### Aim of the exercise
Go through the entries below and report how many lines contain the string "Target". Nothing but the number is wanted.

### Material supplied
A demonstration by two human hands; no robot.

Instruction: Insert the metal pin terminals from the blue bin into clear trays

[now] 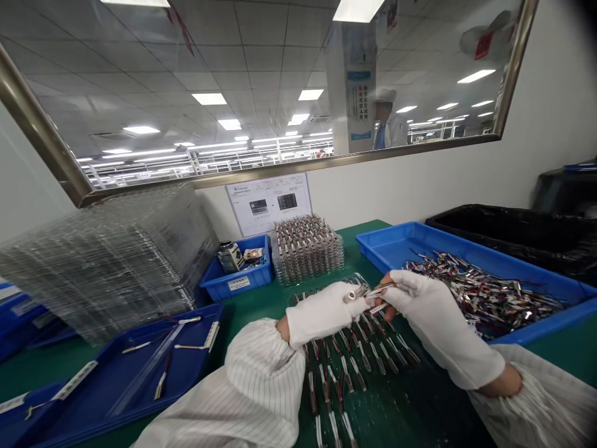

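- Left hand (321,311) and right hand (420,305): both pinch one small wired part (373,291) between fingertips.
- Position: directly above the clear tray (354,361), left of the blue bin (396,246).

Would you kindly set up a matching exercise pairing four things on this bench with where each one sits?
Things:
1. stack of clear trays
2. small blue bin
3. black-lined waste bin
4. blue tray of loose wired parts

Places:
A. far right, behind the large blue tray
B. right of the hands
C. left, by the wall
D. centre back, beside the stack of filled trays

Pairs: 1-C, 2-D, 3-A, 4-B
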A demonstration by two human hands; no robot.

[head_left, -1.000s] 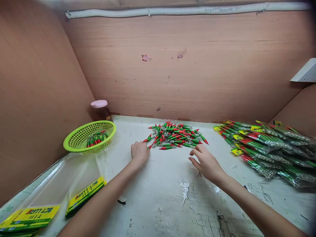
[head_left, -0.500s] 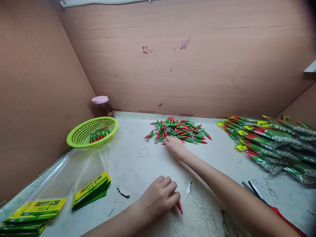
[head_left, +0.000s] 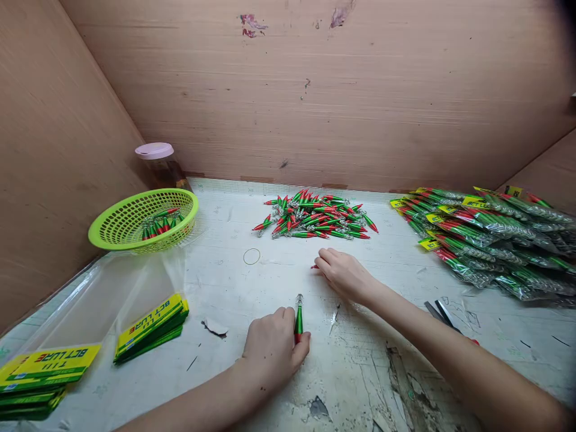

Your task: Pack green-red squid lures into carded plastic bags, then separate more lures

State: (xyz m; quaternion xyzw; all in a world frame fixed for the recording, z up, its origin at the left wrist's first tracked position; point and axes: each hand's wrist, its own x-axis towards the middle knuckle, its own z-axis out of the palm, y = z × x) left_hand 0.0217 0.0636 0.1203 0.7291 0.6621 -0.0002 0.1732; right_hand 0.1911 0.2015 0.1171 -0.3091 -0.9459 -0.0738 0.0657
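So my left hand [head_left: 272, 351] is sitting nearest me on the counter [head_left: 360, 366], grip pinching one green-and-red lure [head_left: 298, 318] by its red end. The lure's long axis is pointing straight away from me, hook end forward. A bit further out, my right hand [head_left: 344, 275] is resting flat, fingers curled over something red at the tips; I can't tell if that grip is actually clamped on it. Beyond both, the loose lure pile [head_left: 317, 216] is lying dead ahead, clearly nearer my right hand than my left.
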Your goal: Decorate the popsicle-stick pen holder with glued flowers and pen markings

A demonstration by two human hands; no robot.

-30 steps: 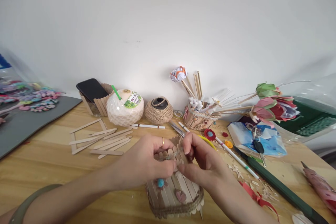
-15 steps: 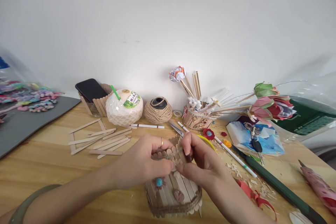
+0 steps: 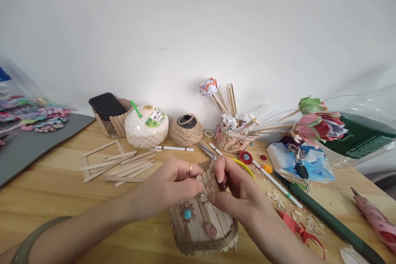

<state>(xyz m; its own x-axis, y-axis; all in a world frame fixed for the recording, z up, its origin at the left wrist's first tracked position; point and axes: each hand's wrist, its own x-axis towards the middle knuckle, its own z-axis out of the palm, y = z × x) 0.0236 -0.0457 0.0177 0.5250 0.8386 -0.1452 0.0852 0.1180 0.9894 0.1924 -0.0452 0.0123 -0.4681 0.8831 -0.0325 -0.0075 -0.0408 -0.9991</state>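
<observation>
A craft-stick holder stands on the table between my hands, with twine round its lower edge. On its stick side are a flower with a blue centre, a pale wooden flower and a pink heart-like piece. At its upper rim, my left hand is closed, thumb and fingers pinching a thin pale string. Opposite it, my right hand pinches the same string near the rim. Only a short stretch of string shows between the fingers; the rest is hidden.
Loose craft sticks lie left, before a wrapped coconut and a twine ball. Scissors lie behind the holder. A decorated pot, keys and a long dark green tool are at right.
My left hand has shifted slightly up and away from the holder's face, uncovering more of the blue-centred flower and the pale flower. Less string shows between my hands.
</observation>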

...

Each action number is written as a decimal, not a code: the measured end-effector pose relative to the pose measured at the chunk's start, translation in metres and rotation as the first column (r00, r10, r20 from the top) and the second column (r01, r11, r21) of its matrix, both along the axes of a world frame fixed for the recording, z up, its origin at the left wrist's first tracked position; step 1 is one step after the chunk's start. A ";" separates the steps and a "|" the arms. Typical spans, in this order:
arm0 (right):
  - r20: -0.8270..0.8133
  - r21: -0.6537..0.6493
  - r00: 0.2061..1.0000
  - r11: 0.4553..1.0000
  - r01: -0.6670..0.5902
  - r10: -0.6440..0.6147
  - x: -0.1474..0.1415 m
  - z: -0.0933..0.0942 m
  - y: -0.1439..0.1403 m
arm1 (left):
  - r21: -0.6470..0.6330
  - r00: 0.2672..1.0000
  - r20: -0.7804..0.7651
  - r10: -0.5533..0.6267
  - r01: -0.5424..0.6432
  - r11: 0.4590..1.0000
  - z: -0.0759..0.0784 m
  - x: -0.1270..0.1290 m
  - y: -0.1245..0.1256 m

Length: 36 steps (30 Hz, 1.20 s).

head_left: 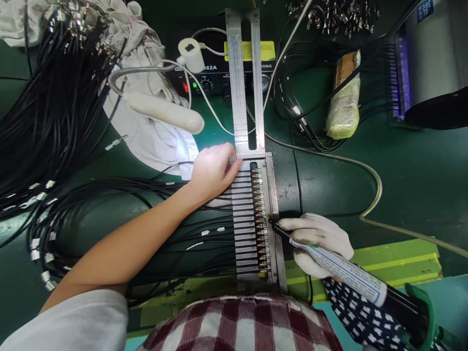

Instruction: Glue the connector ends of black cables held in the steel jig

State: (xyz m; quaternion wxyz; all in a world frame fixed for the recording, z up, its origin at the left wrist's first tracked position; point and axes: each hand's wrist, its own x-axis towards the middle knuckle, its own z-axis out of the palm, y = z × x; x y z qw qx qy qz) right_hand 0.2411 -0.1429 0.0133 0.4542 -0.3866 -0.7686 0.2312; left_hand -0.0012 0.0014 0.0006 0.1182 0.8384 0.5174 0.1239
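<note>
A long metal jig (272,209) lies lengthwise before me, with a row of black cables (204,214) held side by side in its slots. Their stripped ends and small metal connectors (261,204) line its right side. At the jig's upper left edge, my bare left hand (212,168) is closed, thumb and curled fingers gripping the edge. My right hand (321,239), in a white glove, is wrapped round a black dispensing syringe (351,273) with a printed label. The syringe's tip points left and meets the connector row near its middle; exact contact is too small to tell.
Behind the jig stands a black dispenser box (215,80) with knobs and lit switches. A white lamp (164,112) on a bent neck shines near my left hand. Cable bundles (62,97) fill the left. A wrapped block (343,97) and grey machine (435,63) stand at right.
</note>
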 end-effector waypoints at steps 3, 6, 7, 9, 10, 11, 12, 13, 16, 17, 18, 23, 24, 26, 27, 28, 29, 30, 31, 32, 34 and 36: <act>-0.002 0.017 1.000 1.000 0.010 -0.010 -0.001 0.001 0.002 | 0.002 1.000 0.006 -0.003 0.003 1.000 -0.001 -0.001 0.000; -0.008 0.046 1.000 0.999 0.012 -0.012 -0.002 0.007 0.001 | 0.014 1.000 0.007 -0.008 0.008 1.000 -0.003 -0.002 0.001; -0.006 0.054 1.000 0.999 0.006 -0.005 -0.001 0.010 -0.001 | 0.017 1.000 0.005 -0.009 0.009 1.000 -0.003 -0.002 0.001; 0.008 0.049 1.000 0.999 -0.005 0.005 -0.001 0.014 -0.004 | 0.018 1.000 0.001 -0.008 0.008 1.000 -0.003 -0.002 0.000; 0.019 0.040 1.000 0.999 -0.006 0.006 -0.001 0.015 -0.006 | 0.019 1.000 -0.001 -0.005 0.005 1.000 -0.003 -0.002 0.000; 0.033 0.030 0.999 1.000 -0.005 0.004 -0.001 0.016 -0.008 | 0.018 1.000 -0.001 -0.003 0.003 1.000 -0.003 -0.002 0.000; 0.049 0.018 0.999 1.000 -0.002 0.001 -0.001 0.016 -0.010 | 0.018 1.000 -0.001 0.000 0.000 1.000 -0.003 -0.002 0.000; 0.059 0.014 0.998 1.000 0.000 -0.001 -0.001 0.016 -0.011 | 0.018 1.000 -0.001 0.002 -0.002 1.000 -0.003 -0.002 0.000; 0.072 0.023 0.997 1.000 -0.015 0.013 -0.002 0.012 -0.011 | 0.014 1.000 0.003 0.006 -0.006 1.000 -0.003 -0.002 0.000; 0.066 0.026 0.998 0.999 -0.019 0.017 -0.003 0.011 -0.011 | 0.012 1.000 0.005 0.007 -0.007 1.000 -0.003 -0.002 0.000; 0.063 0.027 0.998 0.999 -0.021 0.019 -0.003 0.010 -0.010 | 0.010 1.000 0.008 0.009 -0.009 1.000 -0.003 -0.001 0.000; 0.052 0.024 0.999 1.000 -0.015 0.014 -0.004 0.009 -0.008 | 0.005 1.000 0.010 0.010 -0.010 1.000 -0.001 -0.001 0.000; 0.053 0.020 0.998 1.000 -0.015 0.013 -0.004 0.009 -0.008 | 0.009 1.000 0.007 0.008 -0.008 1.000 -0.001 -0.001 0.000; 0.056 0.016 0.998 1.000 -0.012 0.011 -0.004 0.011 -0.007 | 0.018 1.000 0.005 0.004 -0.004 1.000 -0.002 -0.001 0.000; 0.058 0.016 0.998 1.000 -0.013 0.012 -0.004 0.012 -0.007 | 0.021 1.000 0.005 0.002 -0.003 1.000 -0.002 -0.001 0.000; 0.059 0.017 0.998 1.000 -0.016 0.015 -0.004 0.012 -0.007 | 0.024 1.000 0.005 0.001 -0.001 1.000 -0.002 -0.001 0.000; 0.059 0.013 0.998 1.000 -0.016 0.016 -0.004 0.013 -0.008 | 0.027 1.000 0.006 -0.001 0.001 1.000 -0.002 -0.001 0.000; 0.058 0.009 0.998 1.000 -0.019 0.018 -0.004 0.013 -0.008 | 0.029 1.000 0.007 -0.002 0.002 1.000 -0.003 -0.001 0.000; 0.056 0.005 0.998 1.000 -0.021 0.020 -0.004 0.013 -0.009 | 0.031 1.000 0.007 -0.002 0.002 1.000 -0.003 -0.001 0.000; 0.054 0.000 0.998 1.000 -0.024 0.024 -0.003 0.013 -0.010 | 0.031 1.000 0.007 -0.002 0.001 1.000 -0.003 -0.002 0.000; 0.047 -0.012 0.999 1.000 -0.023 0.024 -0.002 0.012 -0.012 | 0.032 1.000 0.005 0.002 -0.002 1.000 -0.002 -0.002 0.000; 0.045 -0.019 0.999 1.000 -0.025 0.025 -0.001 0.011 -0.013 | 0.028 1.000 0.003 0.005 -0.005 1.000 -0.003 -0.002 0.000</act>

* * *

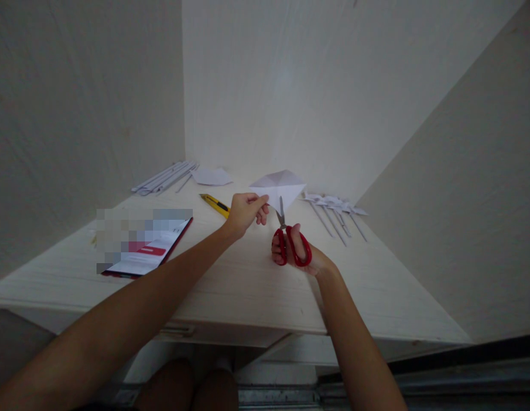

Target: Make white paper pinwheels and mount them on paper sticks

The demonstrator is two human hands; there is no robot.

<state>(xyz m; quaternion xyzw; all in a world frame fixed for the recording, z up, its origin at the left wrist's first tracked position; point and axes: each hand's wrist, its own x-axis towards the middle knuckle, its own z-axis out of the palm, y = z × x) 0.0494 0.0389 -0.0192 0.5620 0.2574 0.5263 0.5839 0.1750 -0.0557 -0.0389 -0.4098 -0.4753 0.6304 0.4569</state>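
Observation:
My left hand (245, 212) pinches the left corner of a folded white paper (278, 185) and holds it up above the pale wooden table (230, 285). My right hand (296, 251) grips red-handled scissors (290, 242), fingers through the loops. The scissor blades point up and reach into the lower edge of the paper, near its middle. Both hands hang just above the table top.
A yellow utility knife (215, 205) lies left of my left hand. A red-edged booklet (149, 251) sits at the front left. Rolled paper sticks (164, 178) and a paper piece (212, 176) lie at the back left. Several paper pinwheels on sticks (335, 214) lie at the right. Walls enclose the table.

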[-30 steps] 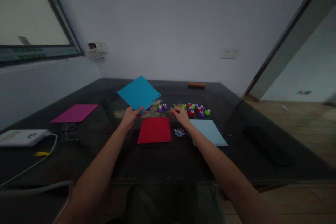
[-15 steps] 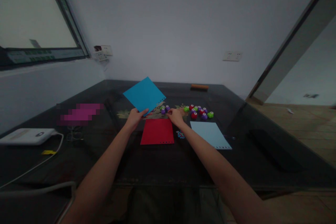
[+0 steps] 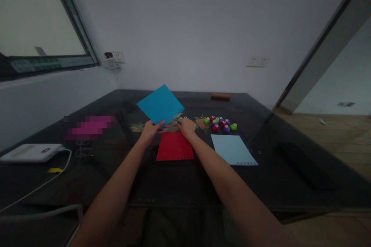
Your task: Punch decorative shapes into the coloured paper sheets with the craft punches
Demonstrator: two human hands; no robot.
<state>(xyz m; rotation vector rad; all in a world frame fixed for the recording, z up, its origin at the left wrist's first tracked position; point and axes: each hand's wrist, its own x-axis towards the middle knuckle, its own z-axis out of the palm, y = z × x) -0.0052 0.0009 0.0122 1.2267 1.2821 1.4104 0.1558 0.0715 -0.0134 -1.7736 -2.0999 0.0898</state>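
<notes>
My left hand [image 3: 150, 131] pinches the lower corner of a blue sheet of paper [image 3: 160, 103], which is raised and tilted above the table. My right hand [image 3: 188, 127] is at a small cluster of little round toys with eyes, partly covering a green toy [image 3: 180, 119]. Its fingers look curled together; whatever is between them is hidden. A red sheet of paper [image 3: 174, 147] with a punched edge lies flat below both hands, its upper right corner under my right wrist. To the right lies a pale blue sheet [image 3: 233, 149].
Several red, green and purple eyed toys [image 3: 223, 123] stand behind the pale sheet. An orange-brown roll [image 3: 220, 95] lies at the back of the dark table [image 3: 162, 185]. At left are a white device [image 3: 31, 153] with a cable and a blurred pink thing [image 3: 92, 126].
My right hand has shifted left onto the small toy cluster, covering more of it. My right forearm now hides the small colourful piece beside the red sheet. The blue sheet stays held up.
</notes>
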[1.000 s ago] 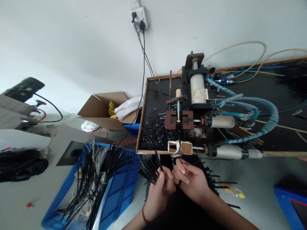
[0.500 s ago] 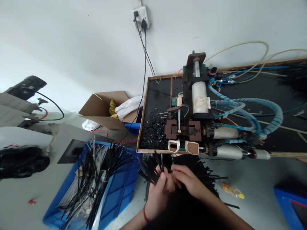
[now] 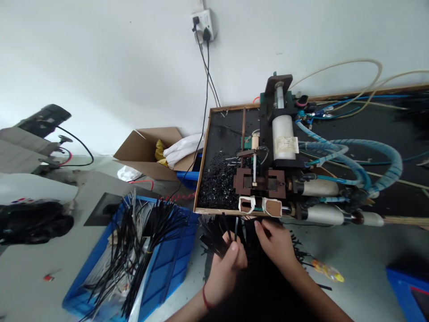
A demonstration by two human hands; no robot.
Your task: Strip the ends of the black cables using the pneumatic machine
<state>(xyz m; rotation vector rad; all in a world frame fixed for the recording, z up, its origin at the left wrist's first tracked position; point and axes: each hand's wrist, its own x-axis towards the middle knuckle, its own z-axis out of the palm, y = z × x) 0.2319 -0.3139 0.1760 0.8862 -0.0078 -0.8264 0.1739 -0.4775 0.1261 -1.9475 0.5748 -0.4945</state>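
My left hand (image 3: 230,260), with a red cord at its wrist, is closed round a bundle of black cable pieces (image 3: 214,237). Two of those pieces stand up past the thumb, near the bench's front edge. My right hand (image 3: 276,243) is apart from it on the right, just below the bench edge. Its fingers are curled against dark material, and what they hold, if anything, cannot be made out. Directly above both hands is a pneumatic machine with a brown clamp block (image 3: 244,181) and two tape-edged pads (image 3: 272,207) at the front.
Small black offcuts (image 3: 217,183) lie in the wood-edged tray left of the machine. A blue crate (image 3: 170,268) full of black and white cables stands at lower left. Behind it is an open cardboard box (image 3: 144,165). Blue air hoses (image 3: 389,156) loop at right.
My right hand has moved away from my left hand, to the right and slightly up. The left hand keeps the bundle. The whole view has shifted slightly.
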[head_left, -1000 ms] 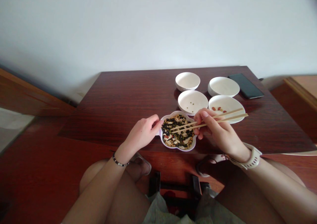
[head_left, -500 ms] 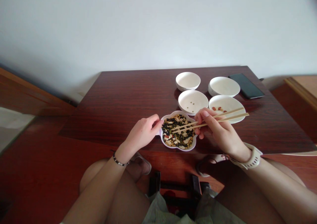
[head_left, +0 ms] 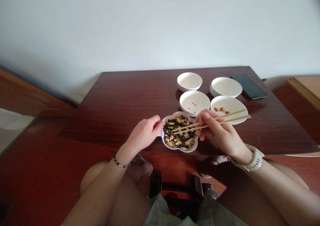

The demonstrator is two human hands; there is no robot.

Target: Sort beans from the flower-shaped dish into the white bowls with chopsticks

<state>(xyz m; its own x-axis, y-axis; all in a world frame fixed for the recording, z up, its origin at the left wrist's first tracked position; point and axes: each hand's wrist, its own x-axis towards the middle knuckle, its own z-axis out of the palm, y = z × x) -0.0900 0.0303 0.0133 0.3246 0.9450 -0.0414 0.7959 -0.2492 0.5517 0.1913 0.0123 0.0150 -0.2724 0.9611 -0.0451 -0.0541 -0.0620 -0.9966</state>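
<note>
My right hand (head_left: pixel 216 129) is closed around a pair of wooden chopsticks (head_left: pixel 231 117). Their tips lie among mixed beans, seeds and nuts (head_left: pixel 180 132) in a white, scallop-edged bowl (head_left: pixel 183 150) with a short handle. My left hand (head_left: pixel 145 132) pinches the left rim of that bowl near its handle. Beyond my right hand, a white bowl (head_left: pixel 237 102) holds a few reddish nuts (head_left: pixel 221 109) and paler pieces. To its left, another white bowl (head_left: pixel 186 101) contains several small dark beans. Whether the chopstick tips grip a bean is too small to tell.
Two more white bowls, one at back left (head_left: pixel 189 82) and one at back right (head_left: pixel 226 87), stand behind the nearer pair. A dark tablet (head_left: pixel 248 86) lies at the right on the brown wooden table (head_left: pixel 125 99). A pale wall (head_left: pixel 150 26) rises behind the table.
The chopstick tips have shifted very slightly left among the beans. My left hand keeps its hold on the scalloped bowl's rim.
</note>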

### Completed exercise
2